There are many more files in /proc than can be covered here. Each kernel may, in fact, have different entries depending on what was built into the kernel, what hardware and software is present, and what state the computer is currently in. Some of these files are clearly meant for a machine to read, but others offer information that is intuitive. Most of these files are documented in various places in the kernel documentation. A good starting point in the kernel source is Documentation/file systems/proc.txt.

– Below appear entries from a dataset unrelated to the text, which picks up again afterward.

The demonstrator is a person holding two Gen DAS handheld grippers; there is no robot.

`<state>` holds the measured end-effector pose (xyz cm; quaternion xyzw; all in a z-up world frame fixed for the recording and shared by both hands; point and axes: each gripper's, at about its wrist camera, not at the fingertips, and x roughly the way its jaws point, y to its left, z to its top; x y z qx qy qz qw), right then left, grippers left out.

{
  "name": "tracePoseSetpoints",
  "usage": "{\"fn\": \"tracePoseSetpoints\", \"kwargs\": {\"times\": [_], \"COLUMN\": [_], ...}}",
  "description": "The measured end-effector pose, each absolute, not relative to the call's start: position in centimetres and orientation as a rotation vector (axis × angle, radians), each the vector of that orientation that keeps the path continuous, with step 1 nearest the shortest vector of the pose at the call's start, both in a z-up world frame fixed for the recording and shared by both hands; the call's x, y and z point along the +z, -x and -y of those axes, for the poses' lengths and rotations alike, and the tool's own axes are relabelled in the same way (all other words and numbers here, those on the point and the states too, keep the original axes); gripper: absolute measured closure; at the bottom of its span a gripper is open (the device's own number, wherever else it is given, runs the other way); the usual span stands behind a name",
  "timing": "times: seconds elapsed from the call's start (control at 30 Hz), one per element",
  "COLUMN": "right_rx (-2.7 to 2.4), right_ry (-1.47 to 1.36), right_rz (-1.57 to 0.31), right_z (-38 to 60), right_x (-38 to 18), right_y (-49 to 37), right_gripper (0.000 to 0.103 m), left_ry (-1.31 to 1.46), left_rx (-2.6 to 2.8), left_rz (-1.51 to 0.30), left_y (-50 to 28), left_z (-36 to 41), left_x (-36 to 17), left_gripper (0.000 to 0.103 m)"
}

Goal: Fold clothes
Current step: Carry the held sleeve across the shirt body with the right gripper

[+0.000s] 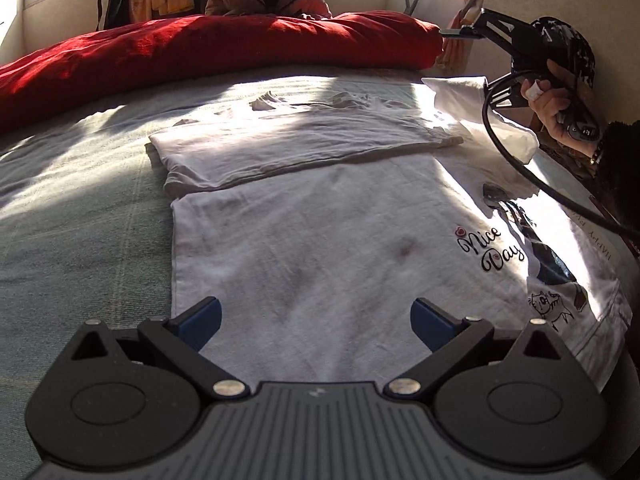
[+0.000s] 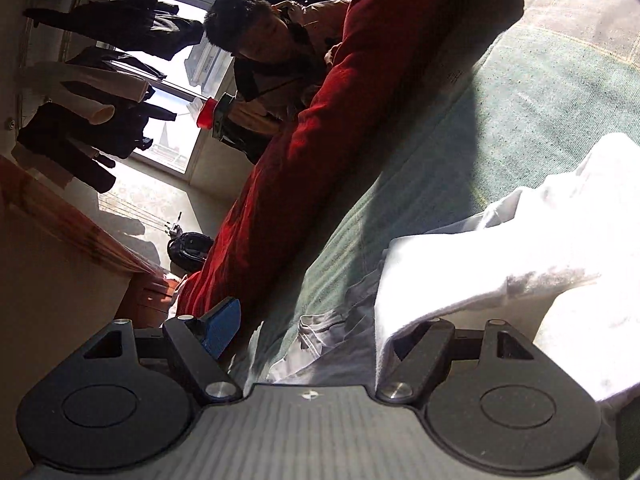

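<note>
A white T-shirt (image 1: 320,248) with black "Nice Day" lettering (image 1: 490,250) lies on a pale green bedsheet (image 1: 72,232), near a red quilt (image 1: 208,48); the gripper pads (image 1: 200,322) are blue.

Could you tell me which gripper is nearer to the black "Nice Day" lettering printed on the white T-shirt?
Left. The left gripper hangs open over the white T-shirt, beside the "Nice Day" lettering. The right gripper is raised beyond it, near the red quilt.

Two wrist views, bed (image 1: 80,220) shared

soft matt cotton t-shirt (image 1: 320,248), plush red quilt (image 1: 224,48), matt plastic tongs (image 1: 316,320).
</note>
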<state>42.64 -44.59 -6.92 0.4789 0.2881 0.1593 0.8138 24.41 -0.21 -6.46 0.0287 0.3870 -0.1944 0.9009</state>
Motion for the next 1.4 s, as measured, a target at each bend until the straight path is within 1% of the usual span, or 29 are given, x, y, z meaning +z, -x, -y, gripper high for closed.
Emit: {"fn": "tracePoseSetpoints", "kwargs": {"times": [0.4,0.6,1.1,1.4], "right_rx": [0.411,0.466,0.555,0.518], "right_ry": [-0.950,-0.935,-0.810,-0.607], "right_rz": [-0.615,-0.646,-0.709,-0.775], "right_z": [38.5,35.3,29.8,25.8], "right_x": [-6.2,-6.3,-5.3,-4.9], "right_y": [-45.0,-46.4,-46.8,-47.0], "right_gripper": [0.023,0.023,0.023,0.022], "left_ry": [-0.008,-0.001,0.011,0.022], "left_rx": [-0.348,-0.327,-0.320,-0.310], "left_rz": [-0.832,-0.846,-0.843,-0.845], "left_y": [-24.3,-24.3,-24.0,-23.6], "left_z": [-2.1,-2.6,-3.2,-3.8], "left_x": [-6.7,-7.0,-7.1,-7.3], "left_gripper": [0.003,0.003,0.003,0.003]}}
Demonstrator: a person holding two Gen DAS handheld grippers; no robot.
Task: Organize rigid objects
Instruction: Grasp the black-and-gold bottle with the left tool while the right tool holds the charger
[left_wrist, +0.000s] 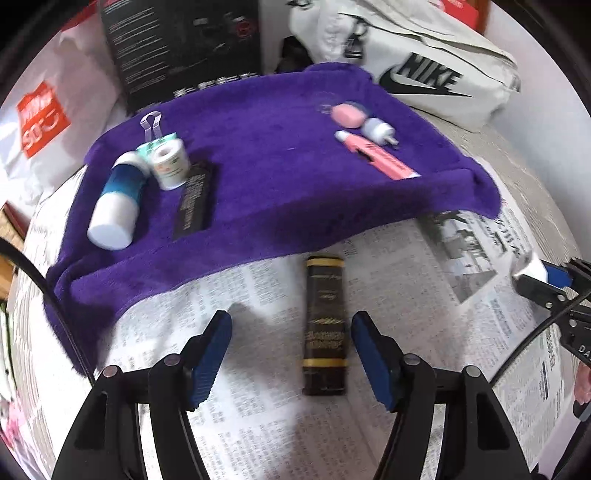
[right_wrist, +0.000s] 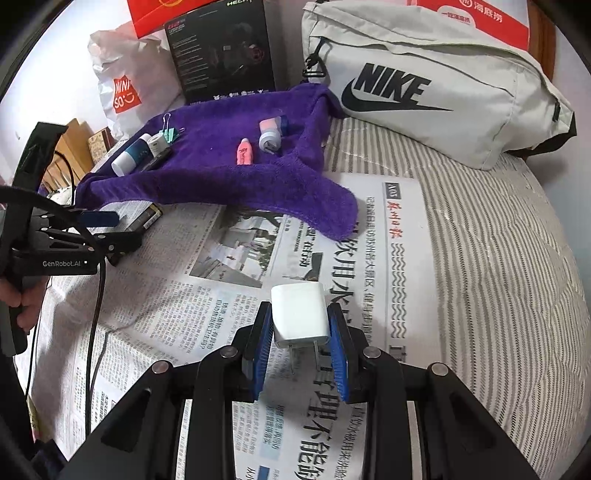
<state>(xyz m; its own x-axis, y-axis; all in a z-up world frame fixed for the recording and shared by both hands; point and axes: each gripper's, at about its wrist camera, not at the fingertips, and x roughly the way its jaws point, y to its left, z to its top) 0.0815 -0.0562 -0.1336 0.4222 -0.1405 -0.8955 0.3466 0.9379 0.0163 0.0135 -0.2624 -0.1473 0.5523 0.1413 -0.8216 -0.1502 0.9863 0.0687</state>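
L tool (left_wrist: 291, 354) is hanging w/ jaws apart over the dark box (left_wrist: 325, 325), lying on newspaper (left_wrist: 236, 288) just off the towel's (left_wrist: 258, 177) near edge; box is sitting off-centre, so it's needing centring before closing. R tool (right_wrist: 298, 339) is clamping the charger (right_wrist: 299, 314).

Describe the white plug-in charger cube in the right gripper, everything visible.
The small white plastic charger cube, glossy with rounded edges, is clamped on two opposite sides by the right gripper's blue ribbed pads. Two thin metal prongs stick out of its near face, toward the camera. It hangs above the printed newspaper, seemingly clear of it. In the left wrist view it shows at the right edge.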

Interacting with processes via /proc: Some files in proc are not just for reading. Writing to them may alter the state of the kernel. Looking to see what's in a file in /proc is usually harmless, but writing to files without being sure of the outcome can be dangerous. Nevertheless, sometimes writing to /proc is the only way to communicate with the kernel.

For instance, in recent versions of the kernel, there is the option to include a kernel-level high-performance Web server (khttp). Because starting a Web server by default can be a security risk, khttp requires explicit startup through messages sent to a file in proc.

echo 1 > /proc/sys/net/khttpd/start

When the kernel sees the contents of /proc/sys/net/khttps/start change from 0 (the default) to 1, it starts the khttpd server.

There are dozens of other configurable parameters in /proc -- some for tuning hardware, others for managing the kernel internals. Almost all of them, though, are low level and can cause bad things to happen if set to the wrong values. As a rule of thumb, /proc entries should not be changed unless you know what you are doing.

Conclusion

/proc and /dev provide file-based interfaces to the internals of Linux. They assist in determining the configuration and state of various devices and processes on a system. They provide capabilities necessary to make the operating system easy to upgrade, analyze, debug, and run. Understanding and applying knowledge of these two file systems is key to making the most of your Linux system.